Does a binomial test to check if the most likely cause of missing values is due to values being below the limit of detection, or coming from a left-censored distribution.
Usage
test_left_censorship(
data_matrix,
global_na = c(NA, Inf, 0),
sample_classes = NULL
)
Details
For each feature that is missing in a group of samples, we save as a possibility to test. For each sample, we calculate the median value with any missing values removed. Each feature that had a missing value, we test whether the remaining non-missing values are below the sample median for those samples where the feature is non-missing. A binomial test considers the total number of features instances (minus missing values) as the number of trials, and the number of of features below the sample medians as the number of successes.
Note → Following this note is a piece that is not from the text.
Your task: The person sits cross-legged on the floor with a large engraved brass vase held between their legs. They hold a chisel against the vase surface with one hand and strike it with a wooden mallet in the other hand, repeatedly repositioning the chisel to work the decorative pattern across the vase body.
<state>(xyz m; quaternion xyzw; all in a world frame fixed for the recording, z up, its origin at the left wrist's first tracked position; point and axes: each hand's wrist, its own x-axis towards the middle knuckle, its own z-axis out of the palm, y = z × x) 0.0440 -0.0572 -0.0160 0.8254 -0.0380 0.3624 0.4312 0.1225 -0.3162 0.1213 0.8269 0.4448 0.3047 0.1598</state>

There is a bit more detail in the vignette: vignette("testing-for-left-censorship", package = "ICIKendallTau")
Examples
# this example has 80% missing due to left-censorship
data(missing_dataset)
missingness = test_left_censorship(missing_dataset)
missingness$values
#> trials success class
#> 1 1900 1520 A
missingness$binomial_test
#>
#> Exact binomial test
#>
#> data: total_success and total_trials
#> number of successes = 1520, number of trials = 1900, p-value < 2.2e-16
#> alternative hypothesis: true probability of success is greater than 0.5
#> 95 percent confidence interval:
#> 0.7843033 1.0000000
#> sample estimates:
#> probability of success
#> 0.8
#>